(Your goal)
Set down exactly the lines of the records from the top to the line containing "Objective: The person"; include both.

(Provided records)
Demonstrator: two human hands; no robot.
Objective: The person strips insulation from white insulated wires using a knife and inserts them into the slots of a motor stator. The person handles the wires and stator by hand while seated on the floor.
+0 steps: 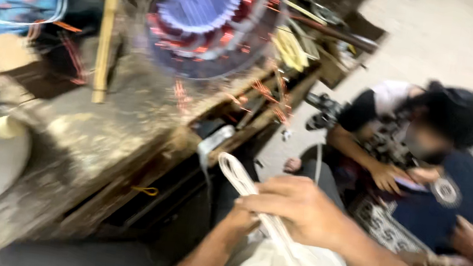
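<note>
You were mid-step handling a white sleeve bundle (pixel 252 204) over your lap, below the workbench (pixel 110 135). Your right hand (pixel 299 210) was closed around it; your left hand (pixel 240 224) was mostly hidden, grip unclear. The next move probably called for steady two-handed control.

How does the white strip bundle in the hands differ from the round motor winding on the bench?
The white strip bundle is long, slim and pale; the motor winding is round, with copper-red wire. The bundle is held by the right hand and left hand; the winding rests on the workbench.
</note>
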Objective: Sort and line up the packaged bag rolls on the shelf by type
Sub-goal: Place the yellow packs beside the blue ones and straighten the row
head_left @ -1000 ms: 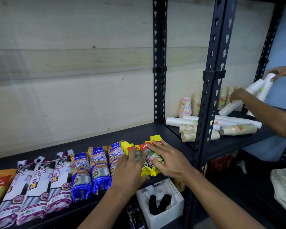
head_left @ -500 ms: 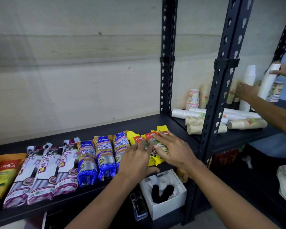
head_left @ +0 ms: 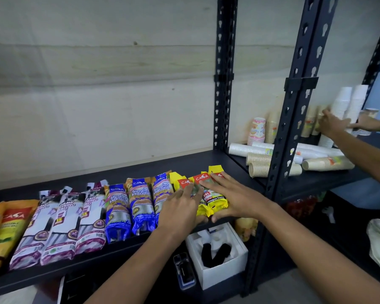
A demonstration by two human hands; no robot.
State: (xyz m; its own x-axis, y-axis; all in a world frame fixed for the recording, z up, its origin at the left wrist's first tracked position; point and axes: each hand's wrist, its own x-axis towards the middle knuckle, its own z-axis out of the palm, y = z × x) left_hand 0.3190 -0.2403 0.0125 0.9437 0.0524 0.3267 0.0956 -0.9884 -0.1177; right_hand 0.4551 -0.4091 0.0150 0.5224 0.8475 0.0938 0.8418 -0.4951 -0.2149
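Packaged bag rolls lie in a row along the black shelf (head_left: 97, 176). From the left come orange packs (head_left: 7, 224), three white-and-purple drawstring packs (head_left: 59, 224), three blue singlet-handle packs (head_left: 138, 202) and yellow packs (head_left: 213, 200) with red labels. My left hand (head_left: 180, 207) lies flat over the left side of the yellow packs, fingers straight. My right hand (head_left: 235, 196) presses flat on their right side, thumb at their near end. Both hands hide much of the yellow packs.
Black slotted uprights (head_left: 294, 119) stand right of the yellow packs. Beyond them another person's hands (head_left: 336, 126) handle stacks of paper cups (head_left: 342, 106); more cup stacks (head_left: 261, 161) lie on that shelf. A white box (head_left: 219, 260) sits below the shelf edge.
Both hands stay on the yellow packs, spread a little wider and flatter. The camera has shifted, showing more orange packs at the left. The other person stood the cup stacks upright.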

(Response)
Demonstrator: two human hands; no robot.
Objective: The person strips insulation from white insulated wires using a knife and inserts them into the slots of a motor stator. The person handles the wires and stator by hand while seated on the floor.

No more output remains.